Date: December 20-22, 2000
From: Bill Shipley, Universite de Sherbrooke, (Quebec) CANADA
Subject: Is the do(x) operator universal?
Bill Shipley asked:
In most experiments, the external
manipulation consists of adding (or subtracting) some amount from X
without removing pre-existing causes of X. For example, adding 5
kg/h of fertilizer to a field, adding 5 mg/l
of insulin to subjects
etc. Here, the pre-existing causes of the manipulated variable still
exert effects but a new variable (M) is added.
... The problem that I see with the do(x) operator as a general
operator of external manipulation is that it requires two things:
(1) removing any pre-existing causes of x and (2) setting
x to some value. This corresponds
to some types of external manipulations, but not all (or even most)

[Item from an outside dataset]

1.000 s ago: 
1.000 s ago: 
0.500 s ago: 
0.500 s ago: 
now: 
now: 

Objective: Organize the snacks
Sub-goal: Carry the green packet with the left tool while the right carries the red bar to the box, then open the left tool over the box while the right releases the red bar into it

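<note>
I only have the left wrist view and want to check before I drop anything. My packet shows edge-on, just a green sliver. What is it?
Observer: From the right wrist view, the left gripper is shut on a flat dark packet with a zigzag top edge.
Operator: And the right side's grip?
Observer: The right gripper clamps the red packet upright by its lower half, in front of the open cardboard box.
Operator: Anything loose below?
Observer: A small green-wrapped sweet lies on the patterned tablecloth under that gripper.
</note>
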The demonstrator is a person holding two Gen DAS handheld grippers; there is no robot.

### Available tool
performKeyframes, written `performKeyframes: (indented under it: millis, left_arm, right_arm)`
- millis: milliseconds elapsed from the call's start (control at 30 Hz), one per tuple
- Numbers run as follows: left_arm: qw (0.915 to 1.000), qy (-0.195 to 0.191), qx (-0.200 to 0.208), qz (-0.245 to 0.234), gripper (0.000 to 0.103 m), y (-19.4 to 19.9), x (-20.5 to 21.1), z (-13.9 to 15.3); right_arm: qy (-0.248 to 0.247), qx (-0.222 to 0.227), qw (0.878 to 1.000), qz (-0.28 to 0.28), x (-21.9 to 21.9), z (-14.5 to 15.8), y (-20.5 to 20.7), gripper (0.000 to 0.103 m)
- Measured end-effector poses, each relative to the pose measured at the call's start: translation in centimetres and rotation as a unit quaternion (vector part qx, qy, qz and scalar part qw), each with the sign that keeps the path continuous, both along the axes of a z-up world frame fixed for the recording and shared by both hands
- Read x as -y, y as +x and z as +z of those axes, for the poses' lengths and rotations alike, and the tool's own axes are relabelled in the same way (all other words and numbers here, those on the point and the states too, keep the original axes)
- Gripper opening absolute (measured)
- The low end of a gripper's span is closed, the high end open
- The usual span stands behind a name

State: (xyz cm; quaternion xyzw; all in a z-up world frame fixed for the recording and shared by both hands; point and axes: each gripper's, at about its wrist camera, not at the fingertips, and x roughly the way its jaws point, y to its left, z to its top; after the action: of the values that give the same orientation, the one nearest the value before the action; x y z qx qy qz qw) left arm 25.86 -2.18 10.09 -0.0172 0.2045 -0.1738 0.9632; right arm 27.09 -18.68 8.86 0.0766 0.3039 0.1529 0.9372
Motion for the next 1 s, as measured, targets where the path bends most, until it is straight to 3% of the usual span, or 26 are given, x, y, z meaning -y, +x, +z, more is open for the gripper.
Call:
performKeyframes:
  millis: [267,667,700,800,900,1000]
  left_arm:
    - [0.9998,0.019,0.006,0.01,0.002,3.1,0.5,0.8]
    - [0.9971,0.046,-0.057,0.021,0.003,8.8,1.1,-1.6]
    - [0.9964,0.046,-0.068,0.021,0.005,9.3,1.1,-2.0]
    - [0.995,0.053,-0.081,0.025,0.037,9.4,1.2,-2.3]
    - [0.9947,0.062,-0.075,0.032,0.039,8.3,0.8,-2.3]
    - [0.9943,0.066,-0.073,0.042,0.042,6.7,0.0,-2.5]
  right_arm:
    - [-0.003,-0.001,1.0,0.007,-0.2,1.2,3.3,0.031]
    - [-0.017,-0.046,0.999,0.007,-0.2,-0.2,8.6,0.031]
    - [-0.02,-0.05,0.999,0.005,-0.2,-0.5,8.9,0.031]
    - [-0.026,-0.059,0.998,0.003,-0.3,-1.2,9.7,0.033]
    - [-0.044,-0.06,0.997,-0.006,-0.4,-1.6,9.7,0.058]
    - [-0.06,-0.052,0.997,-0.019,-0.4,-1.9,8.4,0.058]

external manipulations. I would introduce an add(x=n)
operator, meaning "add, external to the pre-existing causal process,
an amount 'n' of x''.
Graphically, this consists of augmenting the pre-existing causal graph
with a new edge, namely M-n-->X. Algebraically, this would consist
of
adding a new term -n- as a cause of X.
Author's answer:
In many cases, your "additive intervention" represents
indeed the only way we can intervene on a variable X.
In fact, the general notion of intervention
(Causality, page 113) involves replacing the equation of
X by any other equation that fits the circumstances, not
necessarily a constant X = x.
What you are proposing corresponds to replacing the old equation of X, x = f(paX) by a new equation: x = f(paX) + 1 This replacement is usually treated under the heading "instrumental variables", since it is equivalent to writing x = f(paX) + I (where I is an instrument) and varying I from 0 to 1.
There are three points to notice: 1. The additive manipulation CAN be represented in the do( ) framework -- we merely apply the do( ) operator to the instrument I, and not to X itself. This is a different kind of manipulation that needs to be distinguished from do(x) because, as you noticed, the effect on y would be different.
2. Scientists working with instrumental variables (e.g., epidemiologists) are not satisfied with estimating the effect of the instrument on Y, but are trying hard to estimate the effect of X itself. The former is known as "the effect of intention to treat" the latter "the effect of treatment" (see Causality, page 261).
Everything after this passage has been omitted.